> **About this exercise**
Your copy should start at the line with "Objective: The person" and end at the line with "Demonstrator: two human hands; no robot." in the data below. Transcribe only those lines, exactly, pictures excluded.

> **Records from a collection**
Start of Block
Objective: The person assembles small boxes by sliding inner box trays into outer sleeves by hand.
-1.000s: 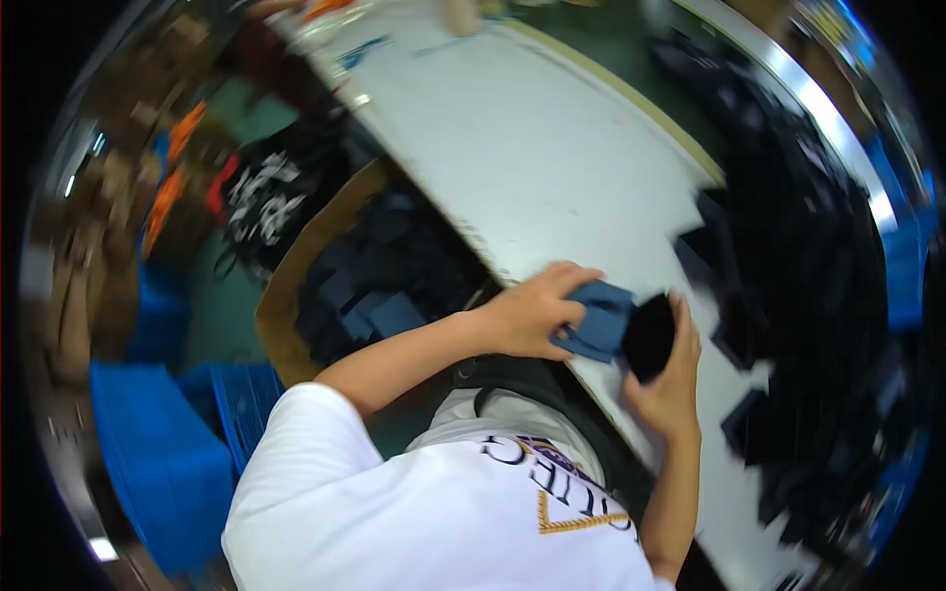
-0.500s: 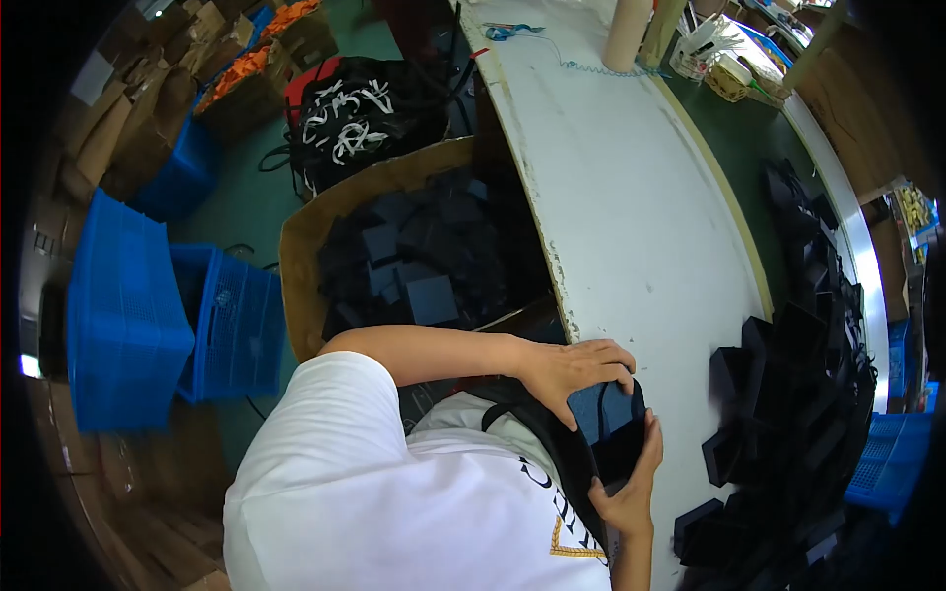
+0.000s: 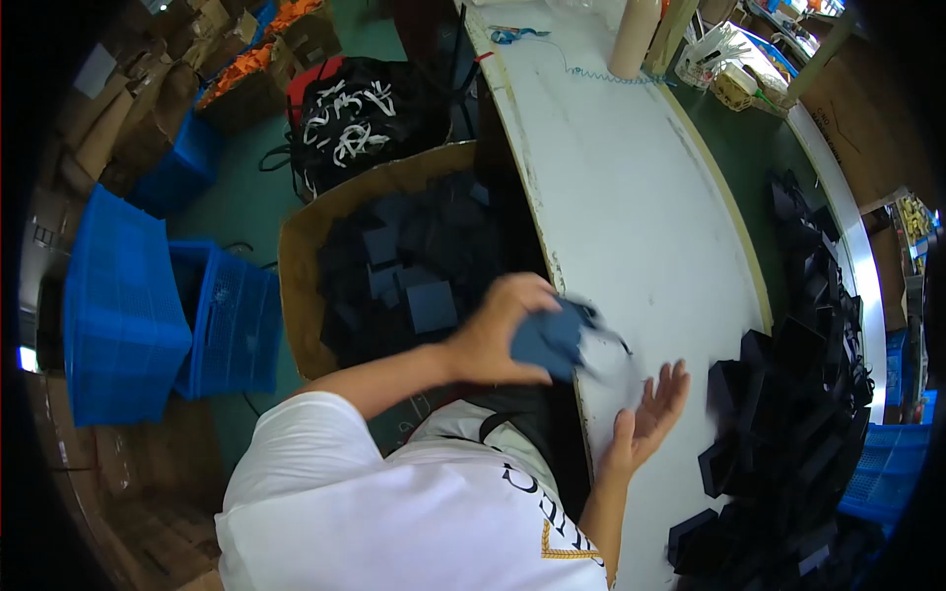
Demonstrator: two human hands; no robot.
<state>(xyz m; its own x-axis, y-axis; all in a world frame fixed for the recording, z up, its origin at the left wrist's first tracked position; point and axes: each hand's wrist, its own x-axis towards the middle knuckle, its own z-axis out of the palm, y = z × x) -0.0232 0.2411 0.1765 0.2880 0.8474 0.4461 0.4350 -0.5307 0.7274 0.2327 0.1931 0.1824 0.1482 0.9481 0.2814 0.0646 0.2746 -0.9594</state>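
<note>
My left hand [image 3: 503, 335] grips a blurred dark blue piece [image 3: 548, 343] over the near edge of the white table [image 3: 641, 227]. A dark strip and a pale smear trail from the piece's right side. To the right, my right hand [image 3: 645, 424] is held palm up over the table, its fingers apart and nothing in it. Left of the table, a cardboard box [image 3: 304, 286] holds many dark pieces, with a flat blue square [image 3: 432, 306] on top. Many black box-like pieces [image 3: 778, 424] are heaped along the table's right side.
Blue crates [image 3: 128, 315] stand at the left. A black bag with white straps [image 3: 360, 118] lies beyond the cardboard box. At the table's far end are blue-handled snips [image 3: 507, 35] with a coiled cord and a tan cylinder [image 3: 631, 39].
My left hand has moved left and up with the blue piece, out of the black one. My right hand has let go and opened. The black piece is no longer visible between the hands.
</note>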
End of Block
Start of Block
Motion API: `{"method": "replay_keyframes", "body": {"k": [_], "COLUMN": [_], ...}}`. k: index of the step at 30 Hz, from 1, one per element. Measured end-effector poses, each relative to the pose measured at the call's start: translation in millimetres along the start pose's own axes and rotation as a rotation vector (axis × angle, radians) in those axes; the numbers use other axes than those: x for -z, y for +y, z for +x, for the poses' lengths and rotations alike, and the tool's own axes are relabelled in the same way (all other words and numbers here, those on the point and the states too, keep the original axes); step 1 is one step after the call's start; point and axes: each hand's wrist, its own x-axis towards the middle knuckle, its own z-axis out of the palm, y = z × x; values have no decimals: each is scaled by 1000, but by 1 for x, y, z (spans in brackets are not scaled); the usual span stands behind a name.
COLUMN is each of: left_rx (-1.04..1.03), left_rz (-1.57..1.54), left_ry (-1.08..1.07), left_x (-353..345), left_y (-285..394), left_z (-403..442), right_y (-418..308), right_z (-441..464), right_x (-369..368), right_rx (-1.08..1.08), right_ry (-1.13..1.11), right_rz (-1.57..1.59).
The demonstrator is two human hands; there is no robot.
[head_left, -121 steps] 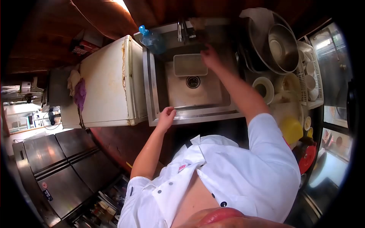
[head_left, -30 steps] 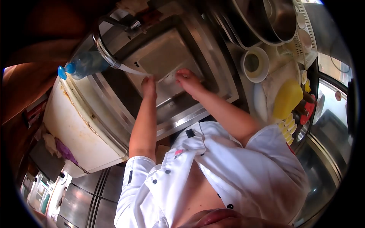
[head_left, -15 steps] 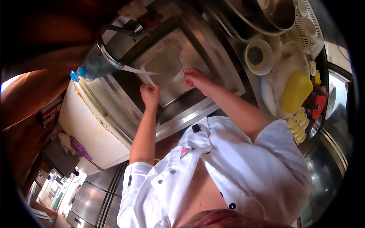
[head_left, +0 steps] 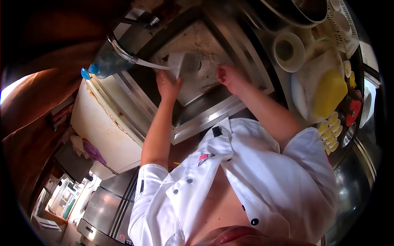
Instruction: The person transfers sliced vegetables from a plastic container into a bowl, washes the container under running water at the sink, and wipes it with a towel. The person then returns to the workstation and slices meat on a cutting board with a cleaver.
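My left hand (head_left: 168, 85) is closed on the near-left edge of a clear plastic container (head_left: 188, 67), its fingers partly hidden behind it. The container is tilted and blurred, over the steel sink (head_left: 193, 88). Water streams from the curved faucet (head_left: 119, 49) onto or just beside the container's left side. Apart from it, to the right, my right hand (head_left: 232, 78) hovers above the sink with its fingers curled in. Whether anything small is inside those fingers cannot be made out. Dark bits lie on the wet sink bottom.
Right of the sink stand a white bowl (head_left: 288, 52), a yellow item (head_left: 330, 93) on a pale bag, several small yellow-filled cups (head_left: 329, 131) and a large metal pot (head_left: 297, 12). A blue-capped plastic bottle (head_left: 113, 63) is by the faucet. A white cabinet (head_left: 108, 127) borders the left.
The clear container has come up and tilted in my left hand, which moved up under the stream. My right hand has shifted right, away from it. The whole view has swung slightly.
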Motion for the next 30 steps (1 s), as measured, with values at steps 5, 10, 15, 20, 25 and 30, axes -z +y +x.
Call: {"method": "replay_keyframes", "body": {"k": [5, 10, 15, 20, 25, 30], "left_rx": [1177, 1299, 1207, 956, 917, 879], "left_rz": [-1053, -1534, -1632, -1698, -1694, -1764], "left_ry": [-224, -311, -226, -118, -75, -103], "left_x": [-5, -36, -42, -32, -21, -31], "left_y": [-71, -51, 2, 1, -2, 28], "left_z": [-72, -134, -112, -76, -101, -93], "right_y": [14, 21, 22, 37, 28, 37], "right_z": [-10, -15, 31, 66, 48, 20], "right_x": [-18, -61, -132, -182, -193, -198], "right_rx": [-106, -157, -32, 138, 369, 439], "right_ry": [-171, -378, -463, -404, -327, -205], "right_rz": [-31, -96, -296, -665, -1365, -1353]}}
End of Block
> **Task result**
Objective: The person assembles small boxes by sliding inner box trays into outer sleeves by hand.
-1.000s: 
-0.500s: 
+0.000s: 
Demonstrator: two human hands; no robot.

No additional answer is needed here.